Association is a powerful research tool to answer the right questions with the right methods, but not for the kinds of questions and methods for which you need causal inference. Stranger yet, the culture of “don’t use the word cause” is so strong that there are even papers which find really strong evidence of causality, but stay on the “conservative” side and just say association.
In CLAIMS, reviewers found that 34% of authors in our sample used stronger technical causal language than was appropriate given the methods. Most academic authors follow the technical rules, if not their spirit. What about the remaining 66%? How many of those implied causality through means other than “technical” language? Can we reasonably infer how these studies might have mislead through sloppy methods, hints, nudges, and reasonable misinterpretation?
If technical language is an unreliable method of determining whether the study implied causality, how can we infer those implications? I have a few ideas below for discussion, but would LOVE to hear your thoughts on where I get this wrong, better explanations, general disagreements, etc.
Decision implications
Go straight to the discussion section and read what the authors say people should do or change based on their results. In almost all cases that the authors recommending changing main exposure to change the outcome of interest, they implied causality. A study about the association between coffee and cancer that concludes that you should drink more or coffee to avoid cancer, or even if they simply say coffee is “safe” to drink, relies on estimating the causal effect of coffee on cancer. If their methods weren’t up for the task, the study is misleading.
In general, if the study was truly useful for association only, changing the exposure of interest will usually not be the main action implication. If the question of interest is disparities in outcomes between groups (such as race), the authors would, in general, not suggest that people switch groups. Similarly, finding associations to better target interventions don’t imply that we need to change the exposure, but rather that the exposure is a useful metric for identifying targets of interventions.
This can get tricky, particularly when the exposure of interest is a proxy for changing something else that is harder to measure, such as laws as a proxy for the causal impact the political and cultural circumstances that brings about a change in the law, plus the impact of the law itself. As usual, there is no simple rule or formula to follow.
Question of interest
In the great words of Randall Munroe of XKCD (hidden in the mouseover): “Correlation doesn’t imply causation, but it does waggle its eyebrows suggestively and gesture furtively while mouthing ‘look over there.'”
Some associations inherently imply causality. Virtually every study in which individual consumption of something is the exposure and some health effect is the outcome of interest implies causality. One way in which the association might inherently imply causation is simply the lack of useful alternative interpretations. For example, there is little plausible reason why merely studying the association between coffee in cancer is useful for anything except when you have identified causal effects of coffee on cancer.

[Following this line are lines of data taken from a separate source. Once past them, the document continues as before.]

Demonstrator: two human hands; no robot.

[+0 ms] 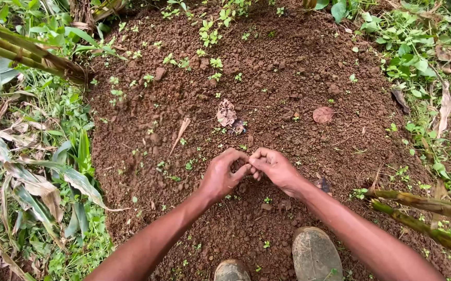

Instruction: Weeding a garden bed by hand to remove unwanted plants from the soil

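Our fingers (246, 167) are curled and pinched together where our left hand (221, 176) meets our right hand (276, 169); we cannot tell what, if anything, they pinch. They hover just above the bare soil patch (267, 93), with dry leaves (229, 115) farther off and our shoes (315, 255) near.

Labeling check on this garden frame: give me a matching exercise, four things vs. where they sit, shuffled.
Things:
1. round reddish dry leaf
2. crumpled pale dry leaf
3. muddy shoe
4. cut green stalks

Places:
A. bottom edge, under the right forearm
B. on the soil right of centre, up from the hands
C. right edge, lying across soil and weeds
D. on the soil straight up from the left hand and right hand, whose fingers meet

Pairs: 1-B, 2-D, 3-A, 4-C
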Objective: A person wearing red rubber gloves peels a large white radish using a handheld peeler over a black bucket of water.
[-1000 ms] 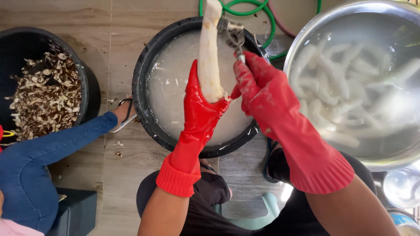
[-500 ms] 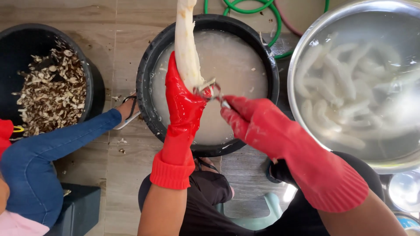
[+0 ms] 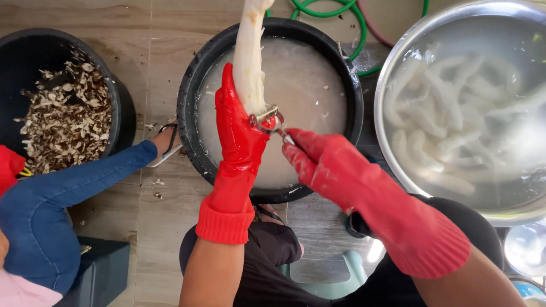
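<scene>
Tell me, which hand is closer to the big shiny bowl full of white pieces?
The right hand. It holds the peeler just left of the shiny bowl. The left hand grips the long white root over the black tub, farther from the bowl.

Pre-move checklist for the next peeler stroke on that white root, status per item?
1. Left hand gripping the white root: ok.
2. Right hand holding the peeler: ok.
3. Peeler blade against the root's lower end: ok.
4. Root held over the black basin: ok.
5. Other person's leg apart from the basin rim: ok.
6. Blade edge condition: cannot tell.
</scene>
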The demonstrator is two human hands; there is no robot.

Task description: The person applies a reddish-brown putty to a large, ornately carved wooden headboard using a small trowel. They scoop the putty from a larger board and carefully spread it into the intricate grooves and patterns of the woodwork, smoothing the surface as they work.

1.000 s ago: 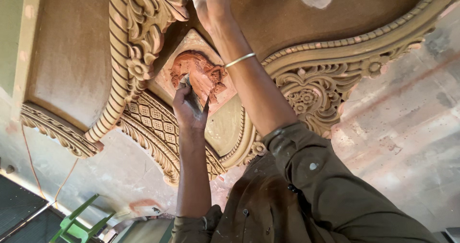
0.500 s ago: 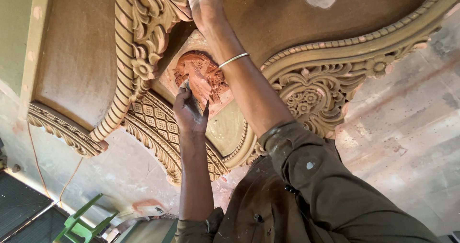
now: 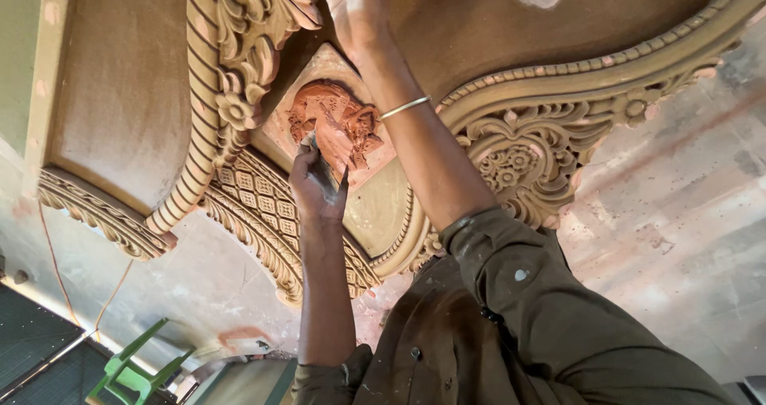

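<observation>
The left hand (image 3: pixel 317 183) is closed around a small dark tool (image 3: pixel 313 151), its tip against the lower left edge of the reddish clay relief (image 3: pixel 335 122), while the right hand (image 3: pixel 357 6) reaches further up, pressed against the carved panel near the top edge of the view; its fingers are cut off there, so whether it grips anything cannot be told. Largest in view is the big ornamental panel (image 3: pixel 128 102), tan and smooth in its flat fields, bordered by a ribbed, curving moulding (image 3: pixel 199 134) with flower and leaf carving to the left and a scrolled band (image 3: pixel 527 158) to the right. Set in its middle is a pale square plaque (image 3: pixel 375 205), and on that sits the clay relief, still raw and rough against the finished surround. A thin metal bangle (image 3: pixel 404 106) circles the right forearm. Low on the left stands a green plastic chair (image 3: pixel 128 369). The likely risk is the tool biting too deep or slipping sideways under pressure, gouging the soft clay or scarring the plaque beside it.
</observation>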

I find it helpful to try think about plausible ways that the association between X and Y can be useful, firstly in my head and secondly from those the authors describe. For each item, I strike out ones that require causality to be inferred. If I have no items remaining and/or if the remaining items seem implausible, that may hint that the question of interest has inherent causal implications. Even then, there are two caveats: 1) my inability to come up with a good non-causal use does not mean one does not exist, and 2) even if one does exist, the association could still inherently imply causation.
Look for language in the grey zone
The list of words that are taboo because they mean causality is short, consisting mainly of “cause” and “impact.” The list of words in the grey zone is much longer, and not always obvious. My personal favorite is the word “effect.” For some reason, the phrase “the effect of X on Y” is more often considered technically equivalent to “the association between X and Y” than “the causal impact of changing X on Y.” While “effect” is sometimes used purely as shorthand, I find that it is more often used when authors want to imply causality but can’t say it. Curiously, “confounding”/”confounders” is not on the causal language taboo list, even though it implies causation by definition.
Statistical methods
Some statistical methods and data scenarios strongly imply causality. In many cases, this is simply because the methods eliminate all alternative interpretations, such as when authors control for dozens of “confounding” covariates. Some methods are developed specifically to estimate causal effects, and have limited application outside of causal inference.
This one is unfortunately in the statistical/causal inference experts only zone, since it requires a fairly deep understanding of what the statistics actually do and assume to tease out implications of causality.
Intent vs. implication
It is important to understand that the study authors making these implications aren’t generally bad people, and may genuinely not have intended to imply causality when inappropriate. In some cases, they may simply not mean to make causal implications. In other cases, they may have been led to certain uses of language by reviewers, editors, co-authors, or media writers. Alternatively, the most misleading articles are simply the ones that will be most likely to be published and written about, and therefore most likely to be seen.
However, as always, some of the blame and responsibility lies with us, the researchers. We should be careful generating studies where causation is implied, regardless of what the technical dogma tells us is right and wrong. We should learn to be more honest about what we are studying, embrace the limitations of science and statistics, and fight to create systems that allow us to do so.